**WORK TASK**.
Where the string "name" shows up in a line of the records, copy that line.

----- INPUT DATA

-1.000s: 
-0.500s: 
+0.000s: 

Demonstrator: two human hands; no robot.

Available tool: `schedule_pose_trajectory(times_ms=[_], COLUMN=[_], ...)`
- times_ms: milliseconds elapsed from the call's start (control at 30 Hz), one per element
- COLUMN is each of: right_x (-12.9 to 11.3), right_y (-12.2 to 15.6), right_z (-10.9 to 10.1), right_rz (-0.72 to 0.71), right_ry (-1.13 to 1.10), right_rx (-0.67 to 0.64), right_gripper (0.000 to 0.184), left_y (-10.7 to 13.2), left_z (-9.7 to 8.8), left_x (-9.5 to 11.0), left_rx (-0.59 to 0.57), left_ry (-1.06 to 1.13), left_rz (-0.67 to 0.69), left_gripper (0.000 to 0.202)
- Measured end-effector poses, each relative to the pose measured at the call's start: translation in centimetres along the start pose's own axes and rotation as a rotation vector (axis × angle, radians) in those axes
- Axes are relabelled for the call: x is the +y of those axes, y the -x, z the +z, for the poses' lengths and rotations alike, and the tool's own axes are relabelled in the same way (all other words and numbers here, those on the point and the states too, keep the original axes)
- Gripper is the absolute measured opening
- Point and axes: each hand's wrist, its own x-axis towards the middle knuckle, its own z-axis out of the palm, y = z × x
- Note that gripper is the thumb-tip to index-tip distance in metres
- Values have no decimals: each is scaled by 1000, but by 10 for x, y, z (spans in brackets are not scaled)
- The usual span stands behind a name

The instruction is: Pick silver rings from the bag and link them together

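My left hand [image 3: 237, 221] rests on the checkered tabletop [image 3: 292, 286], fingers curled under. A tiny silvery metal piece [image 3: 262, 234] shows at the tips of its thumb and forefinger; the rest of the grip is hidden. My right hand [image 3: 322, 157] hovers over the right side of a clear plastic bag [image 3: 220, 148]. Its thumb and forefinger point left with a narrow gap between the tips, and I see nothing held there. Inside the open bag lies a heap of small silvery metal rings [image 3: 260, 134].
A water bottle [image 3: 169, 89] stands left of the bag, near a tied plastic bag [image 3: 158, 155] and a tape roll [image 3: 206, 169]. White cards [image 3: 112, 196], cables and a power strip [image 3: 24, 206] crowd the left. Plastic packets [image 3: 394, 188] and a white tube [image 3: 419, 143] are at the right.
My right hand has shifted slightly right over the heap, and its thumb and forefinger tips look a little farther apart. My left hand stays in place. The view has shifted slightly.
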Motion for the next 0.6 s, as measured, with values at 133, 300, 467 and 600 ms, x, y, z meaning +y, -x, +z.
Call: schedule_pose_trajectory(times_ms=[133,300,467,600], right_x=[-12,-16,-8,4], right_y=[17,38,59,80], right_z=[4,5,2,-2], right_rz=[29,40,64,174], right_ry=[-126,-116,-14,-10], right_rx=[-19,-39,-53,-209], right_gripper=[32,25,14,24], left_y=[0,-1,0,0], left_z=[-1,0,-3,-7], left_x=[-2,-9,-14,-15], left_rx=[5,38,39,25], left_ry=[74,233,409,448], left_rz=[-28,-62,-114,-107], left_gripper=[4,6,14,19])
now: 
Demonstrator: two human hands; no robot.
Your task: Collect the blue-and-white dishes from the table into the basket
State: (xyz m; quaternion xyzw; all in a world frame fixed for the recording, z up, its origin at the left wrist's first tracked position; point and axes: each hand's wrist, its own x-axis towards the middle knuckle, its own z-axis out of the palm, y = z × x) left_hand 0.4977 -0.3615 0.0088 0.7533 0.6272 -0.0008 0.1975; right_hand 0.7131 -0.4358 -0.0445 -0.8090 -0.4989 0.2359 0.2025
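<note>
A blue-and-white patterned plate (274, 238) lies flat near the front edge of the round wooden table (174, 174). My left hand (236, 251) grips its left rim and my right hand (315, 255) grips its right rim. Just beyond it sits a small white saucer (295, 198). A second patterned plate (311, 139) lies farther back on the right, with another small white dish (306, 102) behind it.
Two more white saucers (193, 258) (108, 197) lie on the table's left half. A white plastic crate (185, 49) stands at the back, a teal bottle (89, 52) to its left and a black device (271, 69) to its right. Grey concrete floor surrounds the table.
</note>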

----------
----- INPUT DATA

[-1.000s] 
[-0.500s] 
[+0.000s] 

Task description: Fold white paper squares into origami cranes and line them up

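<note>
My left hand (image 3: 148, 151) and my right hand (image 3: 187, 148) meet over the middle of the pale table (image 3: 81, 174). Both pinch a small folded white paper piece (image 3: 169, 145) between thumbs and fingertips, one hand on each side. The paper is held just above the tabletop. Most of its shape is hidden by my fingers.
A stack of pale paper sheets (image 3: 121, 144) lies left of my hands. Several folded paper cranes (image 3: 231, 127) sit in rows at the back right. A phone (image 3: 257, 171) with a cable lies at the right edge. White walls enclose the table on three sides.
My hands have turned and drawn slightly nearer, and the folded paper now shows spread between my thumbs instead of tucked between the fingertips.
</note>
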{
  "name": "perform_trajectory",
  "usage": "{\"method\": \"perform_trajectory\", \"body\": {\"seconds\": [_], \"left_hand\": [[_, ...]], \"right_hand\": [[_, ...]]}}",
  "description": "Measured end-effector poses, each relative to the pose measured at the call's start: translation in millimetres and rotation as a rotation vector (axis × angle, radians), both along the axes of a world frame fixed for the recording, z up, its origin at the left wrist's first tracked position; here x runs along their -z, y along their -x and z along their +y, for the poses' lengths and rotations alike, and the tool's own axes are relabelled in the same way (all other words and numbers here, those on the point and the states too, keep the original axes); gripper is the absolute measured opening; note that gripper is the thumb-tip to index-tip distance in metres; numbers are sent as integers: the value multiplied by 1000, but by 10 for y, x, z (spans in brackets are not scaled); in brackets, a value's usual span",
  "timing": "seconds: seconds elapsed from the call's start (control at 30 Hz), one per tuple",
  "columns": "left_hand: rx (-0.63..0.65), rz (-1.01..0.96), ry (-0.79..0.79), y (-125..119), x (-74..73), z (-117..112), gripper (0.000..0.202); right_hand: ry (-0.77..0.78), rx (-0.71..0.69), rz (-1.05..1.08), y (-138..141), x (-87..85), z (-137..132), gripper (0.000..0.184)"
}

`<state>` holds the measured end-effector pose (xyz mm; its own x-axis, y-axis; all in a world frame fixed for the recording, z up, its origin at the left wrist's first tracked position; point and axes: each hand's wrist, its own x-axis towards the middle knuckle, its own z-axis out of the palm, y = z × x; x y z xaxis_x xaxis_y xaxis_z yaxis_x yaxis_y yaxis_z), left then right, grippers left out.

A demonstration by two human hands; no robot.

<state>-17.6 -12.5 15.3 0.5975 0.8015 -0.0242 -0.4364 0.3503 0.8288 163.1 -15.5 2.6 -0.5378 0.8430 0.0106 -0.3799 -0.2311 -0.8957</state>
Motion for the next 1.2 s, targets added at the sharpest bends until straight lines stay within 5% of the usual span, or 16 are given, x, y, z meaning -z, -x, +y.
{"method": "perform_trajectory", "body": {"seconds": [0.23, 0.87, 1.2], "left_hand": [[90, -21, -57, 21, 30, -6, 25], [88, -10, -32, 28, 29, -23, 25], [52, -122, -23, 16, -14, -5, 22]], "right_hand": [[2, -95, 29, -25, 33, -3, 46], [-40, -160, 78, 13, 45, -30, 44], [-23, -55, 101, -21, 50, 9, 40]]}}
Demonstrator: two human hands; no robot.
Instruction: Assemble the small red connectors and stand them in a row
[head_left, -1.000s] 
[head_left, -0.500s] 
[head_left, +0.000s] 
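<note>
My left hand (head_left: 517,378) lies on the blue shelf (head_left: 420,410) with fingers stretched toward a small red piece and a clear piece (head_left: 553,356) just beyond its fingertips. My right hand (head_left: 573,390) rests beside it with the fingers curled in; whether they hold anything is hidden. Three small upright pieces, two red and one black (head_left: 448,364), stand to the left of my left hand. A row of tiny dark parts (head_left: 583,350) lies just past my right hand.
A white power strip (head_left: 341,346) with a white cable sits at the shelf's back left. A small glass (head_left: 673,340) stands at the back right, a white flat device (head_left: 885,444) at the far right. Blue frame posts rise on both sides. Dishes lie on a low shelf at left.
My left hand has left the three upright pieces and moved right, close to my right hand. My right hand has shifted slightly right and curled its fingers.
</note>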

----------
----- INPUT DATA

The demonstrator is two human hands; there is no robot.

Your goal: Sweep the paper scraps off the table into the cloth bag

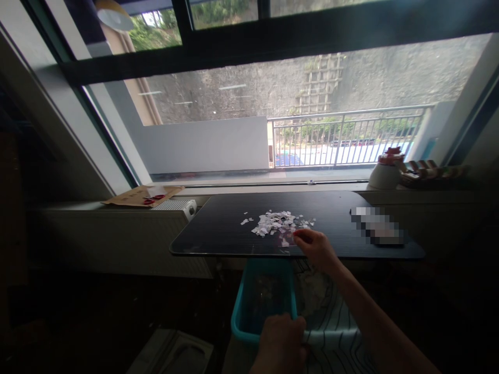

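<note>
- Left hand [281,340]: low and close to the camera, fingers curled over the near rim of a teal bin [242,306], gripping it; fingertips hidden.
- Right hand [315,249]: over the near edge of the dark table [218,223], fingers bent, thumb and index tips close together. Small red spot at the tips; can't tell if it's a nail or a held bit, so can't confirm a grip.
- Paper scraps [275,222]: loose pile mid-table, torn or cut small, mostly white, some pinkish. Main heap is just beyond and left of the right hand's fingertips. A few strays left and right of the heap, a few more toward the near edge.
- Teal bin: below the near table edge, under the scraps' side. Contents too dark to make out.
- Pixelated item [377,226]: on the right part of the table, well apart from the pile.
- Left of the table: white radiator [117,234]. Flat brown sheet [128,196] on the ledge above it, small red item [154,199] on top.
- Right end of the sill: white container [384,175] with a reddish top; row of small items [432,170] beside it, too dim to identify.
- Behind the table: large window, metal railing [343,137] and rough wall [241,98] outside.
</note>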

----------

**RESULT**.
- The usual span stands behind a name
  "name": "perform_trajectory",

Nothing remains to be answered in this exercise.